▶ **Directions for this task**: Working from the data below, write out exactly the lines from its first through the line that contains "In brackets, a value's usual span", both ends included and pictures omitted.

(Records excerpted from a collection)
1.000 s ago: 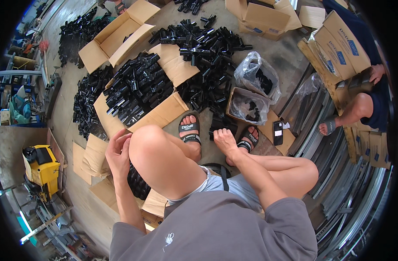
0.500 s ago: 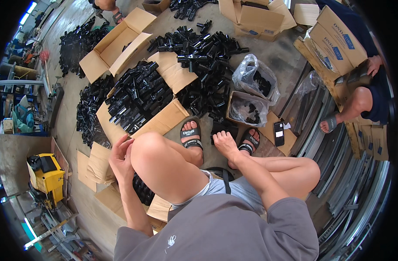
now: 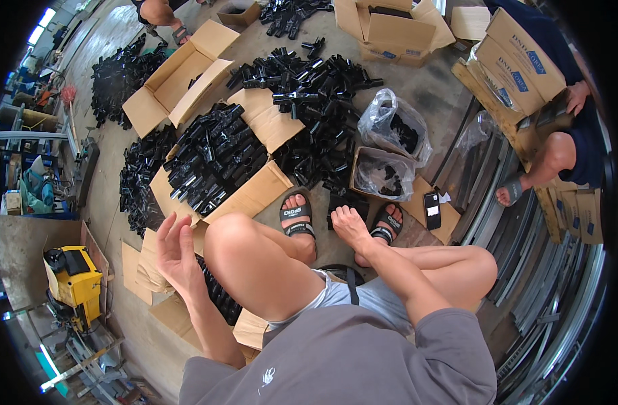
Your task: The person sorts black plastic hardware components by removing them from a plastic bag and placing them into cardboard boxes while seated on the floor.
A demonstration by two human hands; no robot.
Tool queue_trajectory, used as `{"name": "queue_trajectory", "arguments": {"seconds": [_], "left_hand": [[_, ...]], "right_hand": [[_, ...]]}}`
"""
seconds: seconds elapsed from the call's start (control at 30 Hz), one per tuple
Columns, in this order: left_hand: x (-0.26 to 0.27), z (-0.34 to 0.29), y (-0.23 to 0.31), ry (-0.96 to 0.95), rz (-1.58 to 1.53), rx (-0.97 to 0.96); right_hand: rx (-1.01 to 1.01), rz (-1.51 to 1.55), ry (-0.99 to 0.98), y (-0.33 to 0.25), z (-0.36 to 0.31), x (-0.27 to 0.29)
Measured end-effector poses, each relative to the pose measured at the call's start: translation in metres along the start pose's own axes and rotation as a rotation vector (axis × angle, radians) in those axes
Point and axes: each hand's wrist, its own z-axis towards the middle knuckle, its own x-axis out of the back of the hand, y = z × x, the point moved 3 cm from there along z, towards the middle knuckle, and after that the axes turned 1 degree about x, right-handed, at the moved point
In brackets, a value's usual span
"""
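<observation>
My left hand [image 3: 179,260] is raised beside my left knee, fingers apart, with nothing in it. Between my feet is my right hand [image 3: 350,225], its fingers curled downward and their tips hidden, so what they hold, if anything, does not show. Just beyond its knuckles lies a dark object [image 3: 344,202], partly covered. An open cardboard box [image 3: 249,196] packed with black tube-shaped pipe fittings [image 3: 214,156] stands in front of my left knee. Under my left leg, more black ribbed parts [image 3: 218,297] show in another carton.
Loose black fittings [image 3: 316,94] are heaped ahead. Two bag-lined boxes [image 3: 383,177] of small black parts stand right of centre, near a phone [image 3: 432,209] on cardboard. Metal profiles [image 3: 525,270] line the right. Another person's hand [image 3: 577,98] is by a carton [image 3: 521,64].
My left hand has moved left, away from my left knee, and its fingers have spread. My right hand stays in nearly the same place.
</observation>
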Motion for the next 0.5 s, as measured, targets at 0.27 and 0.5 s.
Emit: {"name": "queue_trajectory", "arguments": {"seconds": [0.27,0.5], "left_hand": [[-0.039,-0.015,0.054,0.031,-0.071,-0.218],[-0.079,-0.015,0.054,-0.122,-0.088,-0.251]], "right_hand": [[0.003,0.208,0.043,0.005,-0.010,0.007],[-0.657,0.776,0.203,0.047,0.012,0.025]]}}
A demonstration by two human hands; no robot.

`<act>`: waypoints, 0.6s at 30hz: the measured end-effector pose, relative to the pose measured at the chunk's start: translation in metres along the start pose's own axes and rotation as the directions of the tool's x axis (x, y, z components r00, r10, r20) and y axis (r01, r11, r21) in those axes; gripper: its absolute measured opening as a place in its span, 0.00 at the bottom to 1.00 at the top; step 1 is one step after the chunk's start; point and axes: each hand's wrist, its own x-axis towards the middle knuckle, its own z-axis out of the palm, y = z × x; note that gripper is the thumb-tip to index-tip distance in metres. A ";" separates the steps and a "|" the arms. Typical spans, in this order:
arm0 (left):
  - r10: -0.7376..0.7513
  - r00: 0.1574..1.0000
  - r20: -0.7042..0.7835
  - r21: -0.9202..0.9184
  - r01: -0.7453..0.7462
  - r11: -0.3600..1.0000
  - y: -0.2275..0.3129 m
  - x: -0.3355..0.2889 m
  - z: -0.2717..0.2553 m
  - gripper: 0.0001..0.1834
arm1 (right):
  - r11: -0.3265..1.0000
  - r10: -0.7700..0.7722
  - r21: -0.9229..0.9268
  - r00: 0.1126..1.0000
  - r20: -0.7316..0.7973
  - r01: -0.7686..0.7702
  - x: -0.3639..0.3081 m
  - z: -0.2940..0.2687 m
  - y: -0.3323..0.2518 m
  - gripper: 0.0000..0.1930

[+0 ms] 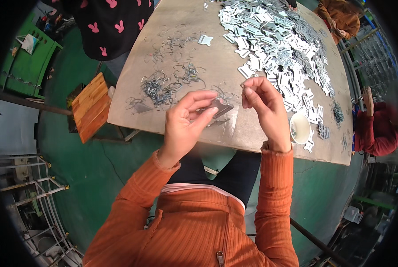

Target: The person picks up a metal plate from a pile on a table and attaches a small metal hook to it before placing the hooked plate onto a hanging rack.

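Above the near edge of the table, my left hand grips a small grey metal plate between thumb and fingers. To its right, my right hand is raised with thumb and forefinger pinched together. Something tiny and dark shows at those fingertips, too small to name. Below the left fingers another dark flat piece appears by the table's edge. Bent wire pieces lie on the table behind the gap between my hands.
A large heap of flat metal plates covers the table's far right. Tangled wire hooks lie to the left. A white cup stands right of my right hand. Other people are around the table; a wooden stool is at the left.
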 end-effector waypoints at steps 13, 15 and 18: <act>0.109 0.994 0.026 -0.031 -0.108 0.994 -0.007 0.002 0.050 0.10 | 0.995 -0.014 0.085 0.947 -0.322 0.043 -0.047 0.009 -0.023 0.03; 0.206 0.978 0.022 0.117 -0.207 0.971 -0.008 0.003 0.054 0.09 | 0.995 0.004 0.098 0.941 -0.340 0.031 -0.048 0.007 -0.023 0.03; 0.257 0.966 0.029 0.171 -0.258 0.951 -0.008 0.005 0.061 0.10 | 0.990 0.032 0.139 0.926 -0.375 0.022 -0.048 0.006 -0.020 0.04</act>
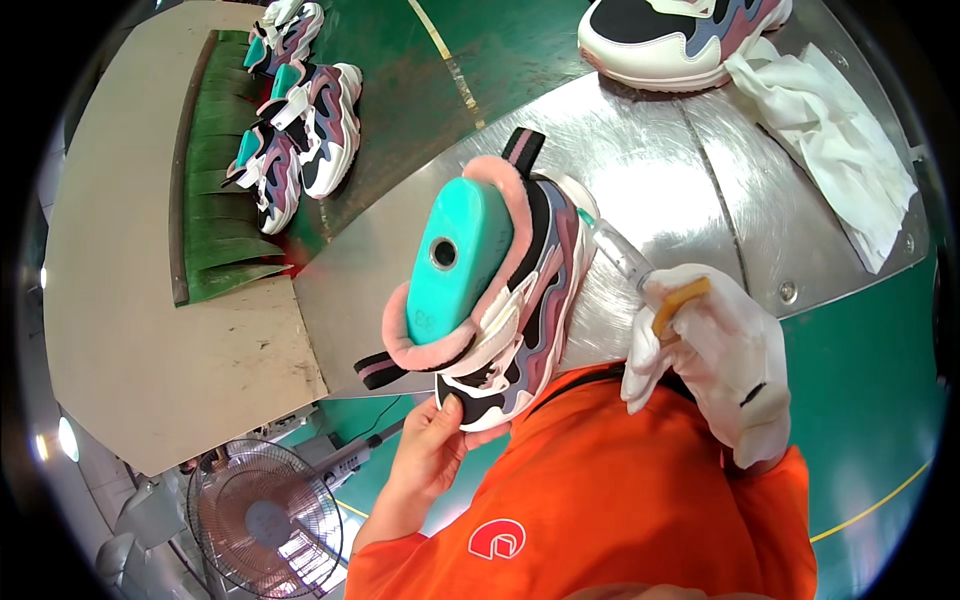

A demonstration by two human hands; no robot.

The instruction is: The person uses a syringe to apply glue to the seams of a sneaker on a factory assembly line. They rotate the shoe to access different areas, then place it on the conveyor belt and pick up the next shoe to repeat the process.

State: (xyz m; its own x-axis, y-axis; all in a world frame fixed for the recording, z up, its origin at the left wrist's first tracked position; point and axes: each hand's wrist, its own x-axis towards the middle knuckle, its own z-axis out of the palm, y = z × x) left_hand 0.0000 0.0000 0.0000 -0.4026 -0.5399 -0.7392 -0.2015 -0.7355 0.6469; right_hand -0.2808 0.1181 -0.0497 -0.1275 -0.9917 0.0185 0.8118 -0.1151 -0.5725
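Observation:
A chunky sneaker [540, 290] in white, black, mauve and pink is tilted in front of me, with a turquoise shoe last [460, 225] filling its pink-lined opening. Bare fingers of my left hand [440, 440] grip its toe end, thumb on the upper. My right hand [715, 345], in a white glove, is closed around a clear syringe [622, 252]. The syringe's green tip is at the edge of the sole near the heel; whether it touches cannot be made out. A tan ring-like piece [680, 305] shows at the gloved fingers.
Under the sneaker is a shiny metal tabletop [650, 180]. Another sneaker [680, 45] and a crumpled white cloth [825, 130] lie at its far right. Several sneakers [330, 130] ride a green belt past a strip curtain [220, 190]. A fan [265, 520] stands lower left.

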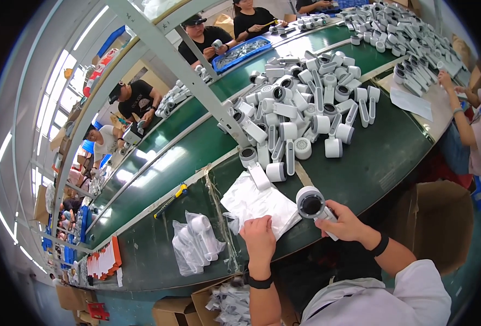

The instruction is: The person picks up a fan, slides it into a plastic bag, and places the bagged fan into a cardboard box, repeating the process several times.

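My right hand [345, 220] grips a white handheld appliance [311, 203] by its slim grey-white handle. Its round, drum-shaped head has a dark opening turned upward; whether it is a small fan or a hair dryer I cannot tell. Lower left of it, my left hand [259, 239] has its fingers bunched together on the near edge of a stack of flat white plastic bags [259, 204]. One appliance [259, 176] from the pile leans its handle onto the far end of that stack. Left of my left hand lie bagged appliances [197, 243] in clear plastic.
A large heap of the same appliances [311, 103] covers the bench ahead. A yellow-and-black tool [171, 200] and orange-and-white flat pieces [104, 261] lie left. A metal post [188, 70] rises beyond. Open cartons [441, 228] stand right and below. Several co-workers sit along the conveyor [169, 163].
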`<state>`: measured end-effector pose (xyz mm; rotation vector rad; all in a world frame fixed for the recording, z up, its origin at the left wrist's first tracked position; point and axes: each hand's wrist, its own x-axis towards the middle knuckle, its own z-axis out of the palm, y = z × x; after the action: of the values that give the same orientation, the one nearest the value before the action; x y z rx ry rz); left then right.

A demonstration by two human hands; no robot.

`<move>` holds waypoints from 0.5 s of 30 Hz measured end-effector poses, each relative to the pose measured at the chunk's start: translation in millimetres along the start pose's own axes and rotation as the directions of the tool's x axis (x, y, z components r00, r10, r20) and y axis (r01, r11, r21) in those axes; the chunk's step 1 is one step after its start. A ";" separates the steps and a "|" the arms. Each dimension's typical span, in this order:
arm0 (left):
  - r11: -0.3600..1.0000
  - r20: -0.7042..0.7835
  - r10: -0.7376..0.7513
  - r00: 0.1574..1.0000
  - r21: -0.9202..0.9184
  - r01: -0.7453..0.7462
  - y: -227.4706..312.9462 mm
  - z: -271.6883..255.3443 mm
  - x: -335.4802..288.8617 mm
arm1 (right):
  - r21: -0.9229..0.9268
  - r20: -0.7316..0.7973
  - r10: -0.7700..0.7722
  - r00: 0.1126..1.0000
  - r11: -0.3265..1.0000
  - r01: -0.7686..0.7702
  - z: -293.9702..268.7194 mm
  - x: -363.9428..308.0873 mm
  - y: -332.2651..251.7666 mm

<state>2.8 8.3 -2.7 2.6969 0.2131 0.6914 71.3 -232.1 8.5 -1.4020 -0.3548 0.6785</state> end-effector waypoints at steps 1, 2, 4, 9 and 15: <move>1.000 0.003 0.000 1.000 -0.015 0.000 -1.8 0.9 -1.0 | 0.008 -0.001 0.007 1.000 1.000 -0.007 1.8 -0.2 0.1; 1.000 0.007 0.000 1.000 -0.029 0.001 -2.3 1.8 -1.3 | 0.016 -0.001 0.014 1.000 1.000 -0.014 3.2 -0.7 0.5; 1.000 0.002 0.004 1.000 -0.015 -0.004 0.4 0.0 -1.2 | 0.032 -0.004 0.008 1.000 0.999 -0.007 6.0 -0.2 5.2; 1.000 0.035 0.020 0.999 0.018 -0.020 7.9 -5.0 0.7 | 0.057 -0.008 0.008 1.000 0.998 -0.008 9.5 0.2 7.3; 0.999 -0.009 0.000 1.000 0.046 0.000 5.3 -1.6 2.8 | 0.047 0.005 0.018 1.000 0.999 -0.018 11.3 -1.7 5.0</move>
<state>4.7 4.4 1.7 2.7378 0.2338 0.7073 62.0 -224.3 5.7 -1.3605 -0.3279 0.7008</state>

▶ **Solution for this task**:
1.000 s ago: 
0.500 s ago: 
now: 
Your task: The person sorts black plastic hardware components by removing them from a plastic bag and placing them into cardboard boxes while seated on the floor.
A demonstration by two human hands; no robot.
Tool queue_trajectory, used as `{"name": "queue_trajectory", "arguments": {"seconds": [_], "left_hand": [[_, ...]], "right_hand": [[_, ...]]}}`
"""
seconds: seconds elapsed from the call's start (control at 30 Hz), one per tuple
Columns, in this order: left_hand: x (-0.26 to 0.27), z (-0.34 to 0.29), y (-0.23 to 0.31), ry (-0.96 to 0.95), rz (-1.58 to 1.53), rx (-0.97 to 0.96); right_hand: rx (-1.01 to 1.01), rz (-1.51 to 1.55), ry (-0.99 to 0.98), y (-0.33 to 0.25), z (-0.36 to 0.31), x (-0.27 to 0.29)
Measured end-effector poses, each relative to the pose measured at the call's start: translation in metres along the start pose's own axes and rotation as a rotation vector (axis × angle, radians) in those axes
Point and axes: each hand's wrist, its own z-axis towards the middle knuckle, its own x-axis out of the back of the hand, y = z × x, the point moved 3 cm from there along z, towards the middle knuckle, and after that the axes turned 1 degree about x, right-handed, at the moved point
In brackets, a value's usual span

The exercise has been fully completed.